Thursday, July 8, 2010

54.1


Corvallis and I are at an interesting place in our relationship. It used to feel like home. I guess that makes sense, I was born here. It used to be that I could go home, visit my mom, and just be in a comfortable, familiar place. No matter where I was in my life, I could go home if I needed to. There was always an open door and a washing machine that i could use for free.

Since my mom passed, Corvallis has felt strange to me. I still have many emotional connections to it, but when I visit it feels like I'm, um, well, visiting. It's like crashing for the weekend with some old friends whom you haven't seen in a while. You're welcome at their place, of course. The stuff is still mostly in the same spot. There is a familiarity that is comforting. A connection to times passed, good times. But something about your friendship has changed at a fundamental level. You are a guest now and this is not your place anymore. That's how I feel about Corvallis. We'll always be friends, but it will never be like it was.

It has its charms, though. Corvallis was a good place to grow up. Summer here is beautiful. Especially when the college students leave and everything just quiets down. Eugene is like that to some degree, but it doesn't have that same feeling as if everyone is taking a nap. When I think of Corvallis in the summer, I think of sleepy, sunny, green tree-lined streets. I see blades of grass from bare feet floating in the warm water of a backyard pool. The smell of water on hot asphalt. Drinking from the hose. It is a good town. It is clean and safe and it is a part of me. It seemed appropriate to me to begin my journey from the place that I, myself, began.

These days when I come to town I stay at my aunt Judy's. She's not really my aunt. But she is. My mom and I met Judy on the day of my Bar Mitzvah. She was a friend of a friend who agreed to watch the young children in the kid's room. She and my mom became fast friends despite being at polar opposite ends of the political spectrum. I ended up with a weekly babysitting gig watching Judy's son Matt. Matt is the closest thing I have to a little brother. I taught him things like how to properly play at a restaurant table and how to make food puppets. There were lots of video games and water fights. One time we tried to sell his dog. Ah, youth. In college I housesat at Judy's during the summers. I used to think I was so clever stealing shots of whiskey and rum and then refilling the bottle with water. Later I realized that, A; I was the only one drinking the liquor so i didn't really need to hide my pilfering and, B; I had diluted it down so much throughout the years that its piss-like taste eventually made it extremely non potable.
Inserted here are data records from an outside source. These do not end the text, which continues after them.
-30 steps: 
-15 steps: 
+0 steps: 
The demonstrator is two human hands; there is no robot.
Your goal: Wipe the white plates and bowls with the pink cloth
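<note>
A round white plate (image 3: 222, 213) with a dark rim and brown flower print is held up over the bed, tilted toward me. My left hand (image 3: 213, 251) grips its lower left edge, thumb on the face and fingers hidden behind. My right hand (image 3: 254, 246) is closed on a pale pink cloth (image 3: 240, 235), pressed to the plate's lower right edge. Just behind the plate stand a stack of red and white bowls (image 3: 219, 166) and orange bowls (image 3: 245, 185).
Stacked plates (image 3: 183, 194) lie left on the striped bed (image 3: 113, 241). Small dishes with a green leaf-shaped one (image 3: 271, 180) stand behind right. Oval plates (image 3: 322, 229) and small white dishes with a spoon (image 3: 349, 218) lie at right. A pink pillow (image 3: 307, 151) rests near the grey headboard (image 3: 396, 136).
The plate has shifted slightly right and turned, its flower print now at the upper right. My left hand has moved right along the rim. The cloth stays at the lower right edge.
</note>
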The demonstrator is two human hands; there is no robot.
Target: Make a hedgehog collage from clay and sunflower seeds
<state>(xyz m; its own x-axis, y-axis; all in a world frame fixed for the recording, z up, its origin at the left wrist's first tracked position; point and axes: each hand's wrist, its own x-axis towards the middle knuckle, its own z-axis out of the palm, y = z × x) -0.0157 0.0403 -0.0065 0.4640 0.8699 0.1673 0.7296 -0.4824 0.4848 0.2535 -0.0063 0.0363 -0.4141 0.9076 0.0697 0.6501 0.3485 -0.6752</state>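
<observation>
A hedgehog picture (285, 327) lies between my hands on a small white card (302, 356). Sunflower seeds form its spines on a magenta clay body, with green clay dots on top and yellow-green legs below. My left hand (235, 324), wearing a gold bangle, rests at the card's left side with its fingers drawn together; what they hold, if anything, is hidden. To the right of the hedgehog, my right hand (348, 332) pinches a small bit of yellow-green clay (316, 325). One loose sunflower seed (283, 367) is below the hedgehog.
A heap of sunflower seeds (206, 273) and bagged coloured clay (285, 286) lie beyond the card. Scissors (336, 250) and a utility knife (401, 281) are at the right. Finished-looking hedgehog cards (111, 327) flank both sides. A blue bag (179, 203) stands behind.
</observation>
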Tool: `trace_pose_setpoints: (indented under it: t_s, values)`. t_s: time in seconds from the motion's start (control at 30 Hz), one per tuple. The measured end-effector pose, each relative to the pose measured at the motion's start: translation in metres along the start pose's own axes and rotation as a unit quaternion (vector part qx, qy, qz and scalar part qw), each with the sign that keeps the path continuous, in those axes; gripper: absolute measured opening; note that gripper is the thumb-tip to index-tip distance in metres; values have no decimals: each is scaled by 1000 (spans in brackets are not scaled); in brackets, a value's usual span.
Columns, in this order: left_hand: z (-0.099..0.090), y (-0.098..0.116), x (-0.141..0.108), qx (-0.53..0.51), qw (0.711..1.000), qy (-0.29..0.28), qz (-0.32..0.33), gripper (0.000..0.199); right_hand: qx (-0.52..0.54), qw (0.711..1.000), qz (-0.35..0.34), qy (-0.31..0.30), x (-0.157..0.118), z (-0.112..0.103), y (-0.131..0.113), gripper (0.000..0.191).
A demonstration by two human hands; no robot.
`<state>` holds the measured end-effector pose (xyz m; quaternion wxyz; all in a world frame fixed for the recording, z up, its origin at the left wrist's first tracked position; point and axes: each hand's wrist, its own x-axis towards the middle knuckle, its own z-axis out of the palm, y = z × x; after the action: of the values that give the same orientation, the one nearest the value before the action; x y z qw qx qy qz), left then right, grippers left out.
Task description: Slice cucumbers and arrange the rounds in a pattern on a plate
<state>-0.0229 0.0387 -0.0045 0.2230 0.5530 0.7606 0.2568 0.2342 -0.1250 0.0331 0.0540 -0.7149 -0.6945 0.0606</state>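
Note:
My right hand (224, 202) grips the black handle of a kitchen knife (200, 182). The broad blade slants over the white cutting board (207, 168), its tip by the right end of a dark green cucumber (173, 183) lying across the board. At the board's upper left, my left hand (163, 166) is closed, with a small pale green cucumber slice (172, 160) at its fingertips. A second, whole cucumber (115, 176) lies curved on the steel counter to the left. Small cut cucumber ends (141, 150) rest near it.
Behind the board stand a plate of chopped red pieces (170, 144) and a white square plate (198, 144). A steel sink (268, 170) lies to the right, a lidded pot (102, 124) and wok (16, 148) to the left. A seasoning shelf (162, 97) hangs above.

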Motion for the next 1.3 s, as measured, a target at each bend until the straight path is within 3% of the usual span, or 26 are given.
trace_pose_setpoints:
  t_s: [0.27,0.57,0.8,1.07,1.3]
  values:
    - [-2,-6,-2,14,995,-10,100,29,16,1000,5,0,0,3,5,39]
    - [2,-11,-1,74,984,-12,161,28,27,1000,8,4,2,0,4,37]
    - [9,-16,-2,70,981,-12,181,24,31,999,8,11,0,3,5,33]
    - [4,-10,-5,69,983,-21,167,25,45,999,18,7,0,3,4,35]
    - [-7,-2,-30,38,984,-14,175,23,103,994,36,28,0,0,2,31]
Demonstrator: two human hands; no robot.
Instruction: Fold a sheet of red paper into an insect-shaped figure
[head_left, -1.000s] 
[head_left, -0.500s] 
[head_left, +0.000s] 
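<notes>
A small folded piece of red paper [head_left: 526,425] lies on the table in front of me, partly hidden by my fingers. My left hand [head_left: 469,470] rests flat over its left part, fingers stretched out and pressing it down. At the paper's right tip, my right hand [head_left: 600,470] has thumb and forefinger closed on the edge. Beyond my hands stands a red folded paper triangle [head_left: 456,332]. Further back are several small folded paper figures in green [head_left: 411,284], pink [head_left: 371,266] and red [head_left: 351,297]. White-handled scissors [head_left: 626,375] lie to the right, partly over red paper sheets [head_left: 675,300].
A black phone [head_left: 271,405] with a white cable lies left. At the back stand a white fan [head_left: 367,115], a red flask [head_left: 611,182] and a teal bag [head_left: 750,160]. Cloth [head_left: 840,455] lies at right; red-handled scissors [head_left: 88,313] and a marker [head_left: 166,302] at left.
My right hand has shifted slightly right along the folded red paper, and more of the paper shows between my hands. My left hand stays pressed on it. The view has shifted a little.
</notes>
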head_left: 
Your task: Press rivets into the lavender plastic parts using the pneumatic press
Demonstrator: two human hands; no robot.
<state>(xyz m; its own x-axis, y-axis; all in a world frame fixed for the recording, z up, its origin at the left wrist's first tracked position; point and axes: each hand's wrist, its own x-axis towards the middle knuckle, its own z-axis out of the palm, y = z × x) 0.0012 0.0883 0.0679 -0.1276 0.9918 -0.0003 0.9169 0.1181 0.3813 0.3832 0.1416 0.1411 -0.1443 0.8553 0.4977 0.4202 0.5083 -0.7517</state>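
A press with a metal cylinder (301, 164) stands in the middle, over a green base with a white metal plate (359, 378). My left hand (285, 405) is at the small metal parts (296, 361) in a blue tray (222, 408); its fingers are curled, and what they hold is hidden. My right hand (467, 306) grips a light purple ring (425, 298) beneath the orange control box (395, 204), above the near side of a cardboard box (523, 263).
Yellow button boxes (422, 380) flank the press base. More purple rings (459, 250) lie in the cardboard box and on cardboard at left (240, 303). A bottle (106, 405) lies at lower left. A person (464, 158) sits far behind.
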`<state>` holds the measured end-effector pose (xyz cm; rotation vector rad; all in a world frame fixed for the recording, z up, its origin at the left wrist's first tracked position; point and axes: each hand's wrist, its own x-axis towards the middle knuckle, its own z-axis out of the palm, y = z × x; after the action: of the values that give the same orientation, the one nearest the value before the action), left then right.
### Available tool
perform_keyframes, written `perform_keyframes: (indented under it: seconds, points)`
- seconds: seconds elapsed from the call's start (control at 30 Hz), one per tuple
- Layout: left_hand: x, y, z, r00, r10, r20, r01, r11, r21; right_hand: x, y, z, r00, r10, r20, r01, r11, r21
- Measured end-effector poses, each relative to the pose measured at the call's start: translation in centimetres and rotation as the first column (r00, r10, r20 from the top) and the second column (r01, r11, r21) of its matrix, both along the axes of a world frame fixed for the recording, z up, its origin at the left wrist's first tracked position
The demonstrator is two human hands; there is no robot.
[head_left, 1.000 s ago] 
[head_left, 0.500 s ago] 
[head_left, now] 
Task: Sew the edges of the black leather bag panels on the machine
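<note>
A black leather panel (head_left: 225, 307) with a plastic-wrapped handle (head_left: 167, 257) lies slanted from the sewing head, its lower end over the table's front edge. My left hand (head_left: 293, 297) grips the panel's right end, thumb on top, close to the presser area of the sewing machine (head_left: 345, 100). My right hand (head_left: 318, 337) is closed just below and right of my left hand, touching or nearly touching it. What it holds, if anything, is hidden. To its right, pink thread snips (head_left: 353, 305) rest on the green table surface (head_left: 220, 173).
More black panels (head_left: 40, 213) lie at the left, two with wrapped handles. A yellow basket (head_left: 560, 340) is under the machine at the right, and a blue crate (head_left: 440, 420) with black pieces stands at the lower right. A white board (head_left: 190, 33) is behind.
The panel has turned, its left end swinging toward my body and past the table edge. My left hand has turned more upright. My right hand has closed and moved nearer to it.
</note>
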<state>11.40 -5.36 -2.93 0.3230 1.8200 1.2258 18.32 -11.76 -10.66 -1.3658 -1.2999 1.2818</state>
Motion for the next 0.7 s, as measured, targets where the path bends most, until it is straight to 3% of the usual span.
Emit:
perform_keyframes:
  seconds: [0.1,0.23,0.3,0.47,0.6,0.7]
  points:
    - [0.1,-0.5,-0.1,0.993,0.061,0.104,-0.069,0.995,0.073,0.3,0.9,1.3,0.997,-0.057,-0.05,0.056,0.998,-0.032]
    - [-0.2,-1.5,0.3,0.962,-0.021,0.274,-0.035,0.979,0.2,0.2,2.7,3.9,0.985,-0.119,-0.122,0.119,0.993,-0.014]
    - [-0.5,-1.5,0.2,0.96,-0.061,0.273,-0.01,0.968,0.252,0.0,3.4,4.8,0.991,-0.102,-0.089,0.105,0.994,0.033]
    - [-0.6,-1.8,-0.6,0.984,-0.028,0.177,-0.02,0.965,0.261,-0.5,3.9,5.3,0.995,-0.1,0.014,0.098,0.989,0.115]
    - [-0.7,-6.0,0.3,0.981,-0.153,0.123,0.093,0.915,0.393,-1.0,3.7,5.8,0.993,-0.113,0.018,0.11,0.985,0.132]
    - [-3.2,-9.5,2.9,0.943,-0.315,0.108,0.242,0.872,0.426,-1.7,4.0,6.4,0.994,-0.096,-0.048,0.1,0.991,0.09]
Over the years Judy's family became part of my family, her home was like my home. Matt used to call my mom his second mother and Paul, Judy's husband, called her his second wife. They even painted pottery for her to that effect. Judy was in the room with us when my mom died. I'll never forget what she did for me that day. My world had just been shattered apart. I had lost the most important person in my life, the only other member of my home. I was an orphan. But Judy, she hugged me tight and whispered in my ear, "You are not alone. You will never be alone." Impossibly, I wept harder. She was right and I needed to hear it. I needed to hear it exactly at that moment or... I don't want to go to that place. Let's just say that she comforted me at a time when I was near-inconsolable and she'll always have a special place in my heart for that. Judy is my aunt now. She honored me by putting my high school portrait on her wall. It is the same one that used to hang on my mom's wall. It was her favorite, the one with the Looney Tunes tie and the shit-eating grin.

In the coming weeks, I will be visiting the people and places that are most important to me. It will be a joyful time, catching up with friends and family. In between these visits, I will be spending quite a lot of time by myself. As an only child, i am used to that. I will be using this time to explore, write, meditate, and follow my heart.

My heart, it is the only thing that is guiding me right now.